What the task asks: Take the listing that follows and copy it precisely.
(Provided data)
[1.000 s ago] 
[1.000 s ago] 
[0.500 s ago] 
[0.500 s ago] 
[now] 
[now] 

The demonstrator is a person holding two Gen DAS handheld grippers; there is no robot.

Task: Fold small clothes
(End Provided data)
Task response:
[1.000 s ago] 
[1.000 s ago] 
[0.500 s ago] 
[0.500 s ago] 
[now] 
[now] 

The demonstrator is a person holding two Gen DAS handheld grippers; there is no robot.

Task: Fold small clothes

This output requires nothing more.